**EXERCISE PROMPT:** Please restate the material below word for word, from the first line through the one that contains "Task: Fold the", inclusive.

**INFORMATION PROVIDED:**
-- Opening Marker --
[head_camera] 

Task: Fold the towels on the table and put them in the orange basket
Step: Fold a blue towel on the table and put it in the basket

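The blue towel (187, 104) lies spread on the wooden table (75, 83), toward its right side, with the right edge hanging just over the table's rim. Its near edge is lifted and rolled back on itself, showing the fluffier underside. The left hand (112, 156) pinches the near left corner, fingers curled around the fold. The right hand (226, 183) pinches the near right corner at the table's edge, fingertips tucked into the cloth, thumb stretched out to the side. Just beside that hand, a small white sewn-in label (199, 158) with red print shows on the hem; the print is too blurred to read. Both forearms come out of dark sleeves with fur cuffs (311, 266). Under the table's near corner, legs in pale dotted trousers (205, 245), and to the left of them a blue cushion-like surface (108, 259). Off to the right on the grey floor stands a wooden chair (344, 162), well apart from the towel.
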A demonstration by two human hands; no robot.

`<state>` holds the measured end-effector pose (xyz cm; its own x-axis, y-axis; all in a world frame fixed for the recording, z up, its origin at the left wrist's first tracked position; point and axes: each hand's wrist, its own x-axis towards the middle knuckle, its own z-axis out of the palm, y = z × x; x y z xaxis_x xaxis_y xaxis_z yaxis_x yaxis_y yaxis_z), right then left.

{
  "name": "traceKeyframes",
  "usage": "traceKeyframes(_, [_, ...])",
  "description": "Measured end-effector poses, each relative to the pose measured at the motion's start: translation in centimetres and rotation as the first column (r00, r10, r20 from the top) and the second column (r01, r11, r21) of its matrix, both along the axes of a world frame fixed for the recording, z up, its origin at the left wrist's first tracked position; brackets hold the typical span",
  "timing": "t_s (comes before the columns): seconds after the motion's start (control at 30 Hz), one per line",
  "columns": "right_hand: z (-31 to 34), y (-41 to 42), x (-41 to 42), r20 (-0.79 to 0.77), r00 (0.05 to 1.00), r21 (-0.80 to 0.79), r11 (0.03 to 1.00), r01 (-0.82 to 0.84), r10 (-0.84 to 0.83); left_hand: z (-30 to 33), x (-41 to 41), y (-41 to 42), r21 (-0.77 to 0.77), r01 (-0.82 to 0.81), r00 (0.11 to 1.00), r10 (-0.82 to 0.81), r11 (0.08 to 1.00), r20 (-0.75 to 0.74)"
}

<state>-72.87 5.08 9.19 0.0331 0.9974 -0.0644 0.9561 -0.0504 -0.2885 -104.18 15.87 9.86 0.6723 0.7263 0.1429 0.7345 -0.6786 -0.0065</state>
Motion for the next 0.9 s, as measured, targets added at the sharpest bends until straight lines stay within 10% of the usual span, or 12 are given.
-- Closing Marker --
**EXPECTED ANSWER:**
[head_camera] 

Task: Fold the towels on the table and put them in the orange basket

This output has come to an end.